[
https://issues.apache.org/jira/browse/IO-288?page=com.atlassian.jira.plugin.system.issuetabpanels:comment-tabpanel&focusedCommentId=13150124#comment-13150124
]
Sebb commented on IO-288:
-------------------------
Good to know that it's easy to unambiguously detect CR and LF.
There seems to be a lot of spurious files in the zip archive.
I'm not sure that the getNewLineMatchByteCount() is as efficient as
BufferedReader.readLine() - it seems to process characters multiple times. It
could probably be improved by just checking current and previous chars. Also, I
don't think it's necessary to encode \n or \r - just use the appropriate
characters.
There are no tests for multi-block files where there may be lines spanning
blocks.
Indeed the CRLF pair may span blocks; I'm not convinced that the code handles
that correctly.
In order for getNewLineMatchByteCount() to detect all CRLF pairs, it generally
needs at least 2 characters to be present; this does not seem to be guaranteed.
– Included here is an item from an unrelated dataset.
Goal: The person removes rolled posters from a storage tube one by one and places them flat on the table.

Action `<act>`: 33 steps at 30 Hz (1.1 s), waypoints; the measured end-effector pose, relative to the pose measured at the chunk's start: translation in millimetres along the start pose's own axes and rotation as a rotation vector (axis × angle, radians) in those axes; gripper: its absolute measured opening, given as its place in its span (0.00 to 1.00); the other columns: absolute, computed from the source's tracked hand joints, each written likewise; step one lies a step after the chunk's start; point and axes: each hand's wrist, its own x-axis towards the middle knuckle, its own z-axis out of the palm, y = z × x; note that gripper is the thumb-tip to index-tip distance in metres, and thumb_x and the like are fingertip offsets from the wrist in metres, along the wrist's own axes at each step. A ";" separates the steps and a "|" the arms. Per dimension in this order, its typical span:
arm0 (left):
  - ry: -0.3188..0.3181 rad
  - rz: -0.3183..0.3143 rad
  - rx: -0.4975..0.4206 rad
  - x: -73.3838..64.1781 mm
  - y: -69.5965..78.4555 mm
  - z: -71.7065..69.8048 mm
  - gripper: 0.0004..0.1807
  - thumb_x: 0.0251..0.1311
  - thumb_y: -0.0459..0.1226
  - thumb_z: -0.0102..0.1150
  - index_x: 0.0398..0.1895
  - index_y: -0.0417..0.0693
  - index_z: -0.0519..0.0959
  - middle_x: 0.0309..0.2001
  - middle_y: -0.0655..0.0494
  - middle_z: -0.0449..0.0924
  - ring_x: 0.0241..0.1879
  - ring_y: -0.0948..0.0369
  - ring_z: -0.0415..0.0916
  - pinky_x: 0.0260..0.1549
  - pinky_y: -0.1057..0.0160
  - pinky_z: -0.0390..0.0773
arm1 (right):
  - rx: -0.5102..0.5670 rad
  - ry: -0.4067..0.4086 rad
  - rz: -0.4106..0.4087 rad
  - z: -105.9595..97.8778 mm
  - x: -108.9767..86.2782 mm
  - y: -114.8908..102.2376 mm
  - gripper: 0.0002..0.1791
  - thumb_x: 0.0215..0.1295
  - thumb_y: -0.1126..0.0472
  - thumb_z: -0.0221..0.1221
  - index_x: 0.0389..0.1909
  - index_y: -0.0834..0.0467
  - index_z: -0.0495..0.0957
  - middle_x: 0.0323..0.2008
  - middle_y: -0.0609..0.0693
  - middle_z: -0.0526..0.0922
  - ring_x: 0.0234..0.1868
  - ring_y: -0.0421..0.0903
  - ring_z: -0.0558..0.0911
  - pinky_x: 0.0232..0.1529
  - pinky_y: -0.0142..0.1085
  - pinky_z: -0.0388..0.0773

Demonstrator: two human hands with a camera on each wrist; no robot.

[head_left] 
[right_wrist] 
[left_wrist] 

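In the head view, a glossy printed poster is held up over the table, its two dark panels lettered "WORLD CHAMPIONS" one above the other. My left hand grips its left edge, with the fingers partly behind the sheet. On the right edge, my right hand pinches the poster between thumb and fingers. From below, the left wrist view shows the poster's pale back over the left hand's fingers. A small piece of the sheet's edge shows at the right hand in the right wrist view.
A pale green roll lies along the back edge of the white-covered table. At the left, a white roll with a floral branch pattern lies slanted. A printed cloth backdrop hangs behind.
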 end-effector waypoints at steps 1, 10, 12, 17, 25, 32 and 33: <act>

Note: could use a smaller block size to make the test files smaller; probably
sensible to compare the results with a forward line reader. It would then be
simple to have a directory of various different test files - read the file
forward and store the lines; ensure that the reverse reader matches the
reversed lines.
The field totalBlockCount needs to be a long, not an int.
Might simplify the code to use empty arrays rather than null.
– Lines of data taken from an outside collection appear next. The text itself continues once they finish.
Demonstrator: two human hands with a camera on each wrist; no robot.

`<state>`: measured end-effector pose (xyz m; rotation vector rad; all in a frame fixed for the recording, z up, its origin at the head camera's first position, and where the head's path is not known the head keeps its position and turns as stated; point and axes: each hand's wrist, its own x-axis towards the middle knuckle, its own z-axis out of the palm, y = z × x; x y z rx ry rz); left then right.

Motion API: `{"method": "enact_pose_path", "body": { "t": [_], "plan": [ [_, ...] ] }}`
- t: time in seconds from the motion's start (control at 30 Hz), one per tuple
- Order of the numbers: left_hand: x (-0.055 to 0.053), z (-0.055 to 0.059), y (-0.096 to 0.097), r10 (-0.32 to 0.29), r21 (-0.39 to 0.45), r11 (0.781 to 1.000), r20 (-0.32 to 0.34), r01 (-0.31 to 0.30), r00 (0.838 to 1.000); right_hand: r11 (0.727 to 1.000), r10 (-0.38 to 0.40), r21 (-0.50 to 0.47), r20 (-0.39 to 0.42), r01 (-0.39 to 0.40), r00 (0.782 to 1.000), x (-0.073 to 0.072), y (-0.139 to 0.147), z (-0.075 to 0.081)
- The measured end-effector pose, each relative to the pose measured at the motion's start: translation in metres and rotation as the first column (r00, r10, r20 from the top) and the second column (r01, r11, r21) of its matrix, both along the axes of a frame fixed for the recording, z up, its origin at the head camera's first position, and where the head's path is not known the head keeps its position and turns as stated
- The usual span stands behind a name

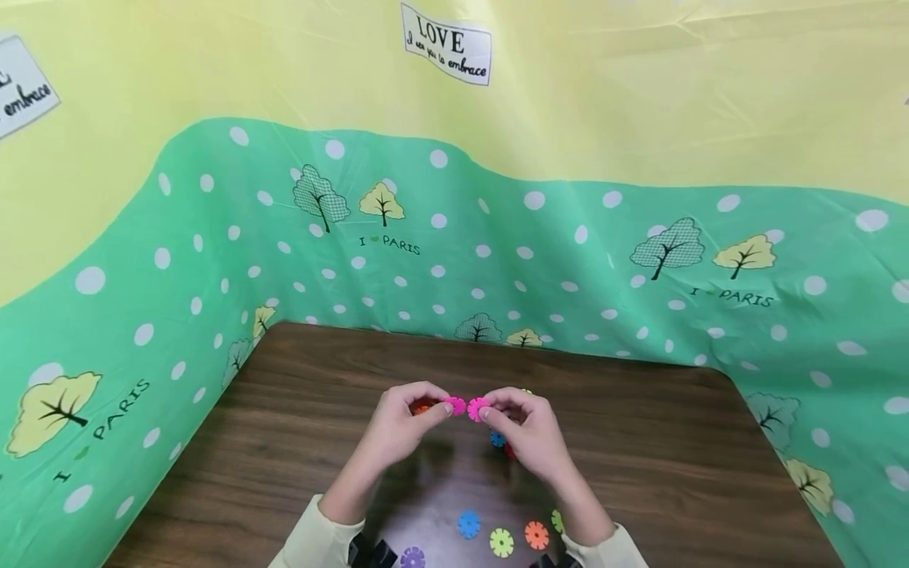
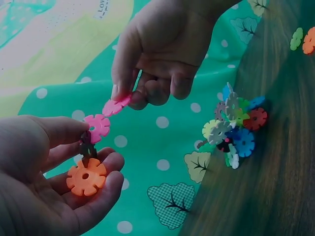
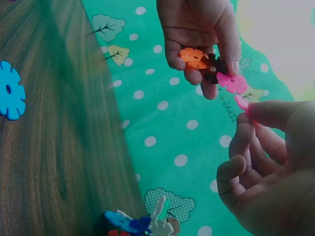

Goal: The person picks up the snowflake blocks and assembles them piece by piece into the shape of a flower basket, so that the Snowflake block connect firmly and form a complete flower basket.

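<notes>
My left hand (image 1: pixel 399 422) holds a short chain of notched plastic discs above the table. In the left wrist view the chain has an orange disc (image 2: pixel 86 177) resting against the fingers, a dark disc (image 2: pixel 88 147) in the middle and a pink disc (image 2: pixel 97 128) pinched near the thumb. My right hand (image 1: pixel 529 430) pinches another pink disc (image 1: pixel 479 409) between thumb and forefinger. That disc is turned almost edge-on in the right wrist view, its rim close beside the chain's pink disc (image 3: pixel 232 82).
A cluster of joined discs (image 2: pixel 231 130) in many colours stands on the brown table (image 1: pixel 284 442), partly behind my right hand. Loose blue (image 1: pixel 469 525), yellow-green (image 1: pixel 501 542), orange (image 1: pixel 536 535) and purple (image 1: pixel 413 558) discs lie near the front. A patterned green and yellow cloth (image 1: pixel 440 260) hangs around the table.
</notes>
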<state>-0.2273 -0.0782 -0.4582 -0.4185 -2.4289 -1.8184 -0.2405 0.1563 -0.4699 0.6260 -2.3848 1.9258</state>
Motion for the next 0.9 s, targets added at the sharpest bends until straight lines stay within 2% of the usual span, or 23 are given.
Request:
{"method": "enact_pose_path", "body": {
  "t": [0.2, 0.33, 0.5, 0.6, 0.77, 0.9],
  "plan": [
    [0.0001, 0.0009, 0.0009, 0.018, 0.008, 1.0, 0.007, -0.018, 1.0, 1.0, 0.01, -0.015, -0.018, -0.01, 1.0, -0.003, 0.0021, -0.0014],
    [0.0005, 0.0002, 0.0022, 0.014, 0.022, 1.0, 0.035, -0.015, 0.999, 1.0, 0.008, -0.014, -0.027, -0.008, 1.0, -0.0028, 0.0028, -0.0031],
    [0.0016, 0.0012, 0.0041, 0.021, 0.045, 0.999, 0.075, -0.024, 0.997, 0.998, -0.05, 0.036, -0.071, 0.053, 0.996, -0.0004, 0.0011, -0.0027],
    [0.002, 0.0015, 0.0052, 0.026, 0.038, 0.999, 0.078, -0.029, 0.997, 0.994, -0.083, 0.057, -0.11, 0.089, 0.991, -0.0001, -0.0001, -0.0036],
    [0.0024, 0.0006, 0.0072, 0.026, 0.041, 0.999, 0.074, -0.029, 0.997, 0.994, -0.094, 0.046, -0.164, 0.103, 0.982, -0.0029, 0.0001, -0.0074],
    [0.0027, -0.0005, 0.0078, 0.029, 0.045, 0.998, 0.06, -0.032, 0.998, 0.996, -0.085, 0.025, -0.129, 0.089, 0.988, -0.0024, 0.0009, -0.0058]
  ]
}}
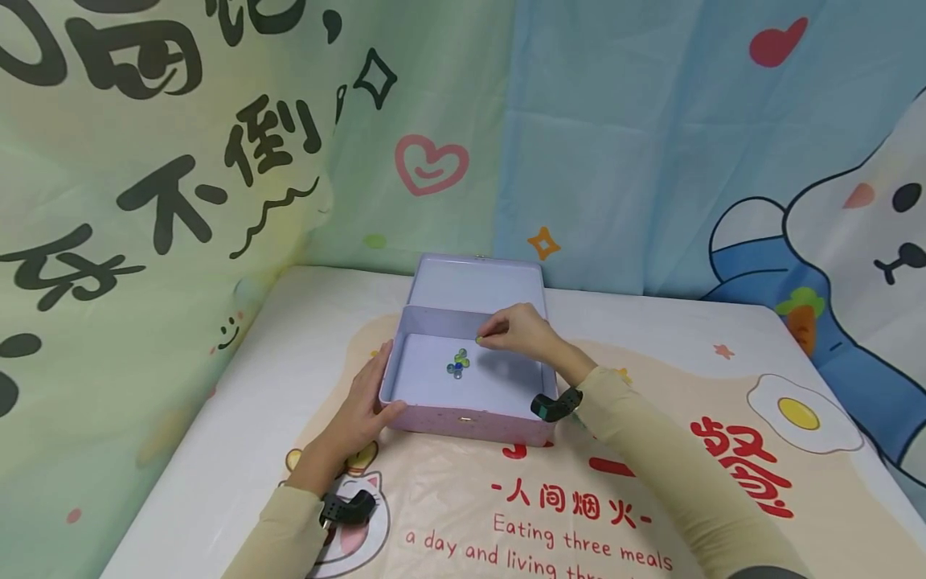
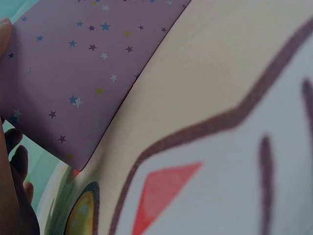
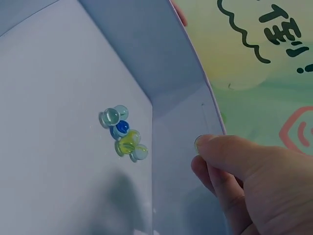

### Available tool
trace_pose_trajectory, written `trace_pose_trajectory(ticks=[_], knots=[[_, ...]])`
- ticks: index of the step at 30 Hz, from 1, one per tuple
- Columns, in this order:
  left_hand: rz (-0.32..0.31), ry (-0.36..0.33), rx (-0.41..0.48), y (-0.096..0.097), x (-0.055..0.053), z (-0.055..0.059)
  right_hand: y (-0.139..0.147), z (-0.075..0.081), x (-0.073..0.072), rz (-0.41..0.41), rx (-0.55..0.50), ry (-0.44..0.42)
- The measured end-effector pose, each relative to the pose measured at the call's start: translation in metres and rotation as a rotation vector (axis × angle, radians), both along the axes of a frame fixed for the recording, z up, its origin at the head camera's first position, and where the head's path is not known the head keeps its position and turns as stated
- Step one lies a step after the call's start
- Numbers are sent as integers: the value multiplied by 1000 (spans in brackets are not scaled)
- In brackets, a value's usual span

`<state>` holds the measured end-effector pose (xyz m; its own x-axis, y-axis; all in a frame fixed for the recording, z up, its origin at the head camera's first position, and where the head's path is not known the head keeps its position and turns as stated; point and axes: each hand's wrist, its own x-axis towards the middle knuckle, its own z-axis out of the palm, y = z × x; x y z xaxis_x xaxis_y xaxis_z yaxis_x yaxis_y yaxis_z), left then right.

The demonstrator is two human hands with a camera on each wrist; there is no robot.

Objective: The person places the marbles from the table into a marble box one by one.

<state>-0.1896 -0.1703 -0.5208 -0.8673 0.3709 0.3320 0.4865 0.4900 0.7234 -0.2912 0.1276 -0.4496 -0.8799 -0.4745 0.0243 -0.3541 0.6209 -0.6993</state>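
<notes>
A lidded metal box [image 1: 427, 418], lilac inside with small stars on its outside, stands with its lid [image 1: 477, 281] tipped back. Several glass marbles [image 1: 459, 363] lie clustered on its floor; the right wrist view shows a blue marble [image 3: 122, 127] among clear and yellow-green ones. Over the box's far part, my right hand [image 1: 526, 331] pinches a small marble [image 3: 197, 143] between thumb and fingertips, mostly covered by them. My left hand [image 1: 362, 406] holds the box's near left corner, fingers along the left side and thumb at the front wall.
The box stands on a table covered with a printed cloth [image 1: 579, 547]. Behind it and to the left hang printed curtains [image 1: 593, 145]. Dark wrist bands [image 1: 557, 404] sit on both wrists.
</notes>
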Motion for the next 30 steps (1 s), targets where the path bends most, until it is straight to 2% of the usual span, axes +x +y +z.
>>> trace_pose_trajectory(ticks=[12,17,30], knots=[[5,-8,3,-3,1,2,-12,-10,-8,6,52,16],[-4,-5,1,-1,1,0,-13,-17,-6,19,94,30],[5,-4,4,0,0,-1,-16,-21,-4,89,202,67]])
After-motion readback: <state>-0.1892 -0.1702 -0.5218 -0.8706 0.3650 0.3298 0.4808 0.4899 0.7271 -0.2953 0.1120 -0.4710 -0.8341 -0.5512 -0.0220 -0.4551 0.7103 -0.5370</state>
> Supply a ReversedLinesFileReader
> ---------------------------------
>
> Key: IO-288
> URL: https://issues.apache.org/jira/browse/IO-288
> Project: Commons IO
> Issue Type: New Feature
> Components: Utilities
> Reporter: Georg Henzler
> Fix For: 2.2
>
> Attachments: ReversedLinesFileReader0.2.zip
>
>
> I needed to analyse a log file today and I was looking for a
> ReversedLinesFileReader: A class that behaves exactly like BufferedReader
> except that it goes from bottom to top when readLine() is called. I didn't
> find it in IOUtils and the internet didn't help a lot either, e.g.
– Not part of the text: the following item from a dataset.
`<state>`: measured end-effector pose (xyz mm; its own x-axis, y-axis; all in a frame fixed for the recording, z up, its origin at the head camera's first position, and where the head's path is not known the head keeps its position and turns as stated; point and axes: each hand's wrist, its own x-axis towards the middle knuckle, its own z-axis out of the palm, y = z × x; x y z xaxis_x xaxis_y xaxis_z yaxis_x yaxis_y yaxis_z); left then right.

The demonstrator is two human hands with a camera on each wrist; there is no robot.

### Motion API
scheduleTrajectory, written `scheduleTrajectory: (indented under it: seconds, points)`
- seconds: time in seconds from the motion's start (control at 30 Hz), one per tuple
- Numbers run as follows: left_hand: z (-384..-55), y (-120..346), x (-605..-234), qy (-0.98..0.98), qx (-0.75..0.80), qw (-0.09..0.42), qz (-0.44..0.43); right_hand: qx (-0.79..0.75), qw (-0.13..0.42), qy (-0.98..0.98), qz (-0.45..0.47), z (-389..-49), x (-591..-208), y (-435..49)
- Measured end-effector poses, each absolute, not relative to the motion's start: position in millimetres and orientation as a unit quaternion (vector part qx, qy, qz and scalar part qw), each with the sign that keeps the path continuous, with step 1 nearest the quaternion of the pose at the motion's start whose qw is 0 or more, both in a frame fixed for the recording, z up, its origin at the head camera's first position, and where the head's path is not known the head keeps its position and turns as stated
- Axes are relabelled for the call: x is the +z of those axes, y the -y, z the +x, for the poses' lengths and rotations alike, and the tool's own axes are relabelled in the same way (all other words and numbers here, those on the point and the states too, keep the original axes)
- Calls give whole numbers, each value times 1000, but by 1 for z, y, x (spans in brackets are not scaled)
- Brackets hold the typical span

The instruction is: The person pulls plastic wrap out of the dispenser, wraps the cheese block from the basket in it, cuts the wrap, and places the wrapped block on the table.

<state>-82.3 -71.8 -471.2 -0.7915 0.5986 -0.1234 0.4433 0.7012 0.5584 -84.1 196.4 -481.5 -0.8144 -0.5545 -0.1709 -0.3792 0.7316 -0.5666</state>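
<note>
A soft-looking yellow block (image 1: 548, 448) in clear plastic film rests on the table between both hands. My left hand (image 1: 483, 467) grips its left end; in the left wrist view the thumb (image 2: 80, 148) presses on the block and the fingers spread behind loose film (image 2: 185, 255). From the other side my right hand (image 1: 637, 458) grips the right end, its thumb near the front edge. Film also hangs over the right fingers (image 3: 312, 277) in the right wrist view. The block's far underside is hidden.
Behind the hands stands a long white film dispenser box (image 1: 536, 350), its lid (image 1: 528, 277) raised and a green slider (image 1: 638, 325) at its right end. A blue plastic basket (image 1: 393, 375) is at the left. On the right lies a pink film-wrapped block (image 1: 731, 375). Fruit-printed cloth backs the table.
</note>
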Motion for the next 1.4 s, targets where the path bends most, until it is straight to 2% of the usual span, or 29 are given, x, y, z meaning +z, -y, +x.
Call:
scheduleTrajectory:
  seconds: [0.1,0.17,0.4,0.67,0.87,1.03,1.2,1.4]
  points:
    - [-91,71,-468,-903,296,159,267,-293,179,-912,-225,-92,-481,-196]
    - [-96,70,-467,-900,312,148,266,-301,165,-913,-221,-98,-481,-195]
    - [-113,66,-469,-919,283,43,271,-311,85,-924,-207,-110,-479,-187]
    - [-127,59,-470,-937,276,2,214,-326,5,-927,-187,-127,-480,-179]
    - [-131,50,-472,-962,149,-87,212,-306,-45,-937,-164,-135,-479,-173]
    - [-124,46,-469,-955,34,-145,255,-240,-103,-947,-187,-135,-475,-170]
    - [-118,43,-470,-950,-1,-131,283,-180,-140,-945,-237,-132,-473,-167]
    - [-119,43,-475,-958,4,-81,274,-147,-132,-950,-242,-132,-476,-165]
> http://www.java2s.com/Tutorial/Java/0180__File/ReversingaFile.htm is a fairly
> inefficient - the log files I'm analysing are huge and it is not a good idea
> to load the whole content in the memory.
> So I ended up writing an implementation myself using little memory and the
> class RandomAccessFile - see attached file. It's used as follows:
> int blockSize = 4096; // only that much memory is needed, no matter how big
> the file is
> ReversedLinesFileReader reversedLinesFileReader = new ReversedLinesFileReader
> (myFile, blockSize, "UTF-8"); // encoding is supported
> String line = null;
> while((line=reversedLinesFileReader.readLine())!=null) {
> ... // use the line
> if(enoughLinesSeen) {
> break;
> }
> }
> reversedLinesFileReader.close();
> I believe this could be useful for other people as well!
--
This message is automatically generated by JIRA.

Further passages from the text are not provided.